Task to complete: Your task is to print the listing exactly as it stands.

(Source data)

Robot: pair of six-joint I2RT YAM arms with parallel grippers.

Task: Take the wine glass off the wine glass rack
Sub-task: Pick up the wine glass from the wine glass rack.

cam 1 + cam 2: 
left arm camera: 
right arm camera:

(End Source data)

Output of the task:
Robot: pair of six-joint I2RT YAM arms with parallel grippers.

Task: Take the wine glass off the wine glass rack
Sub-task: Pick up the wine glass from the wine glass rack.

cam 1 + cam 2: 
left arm camera: 
right arm camera:

The answer has been fully written out.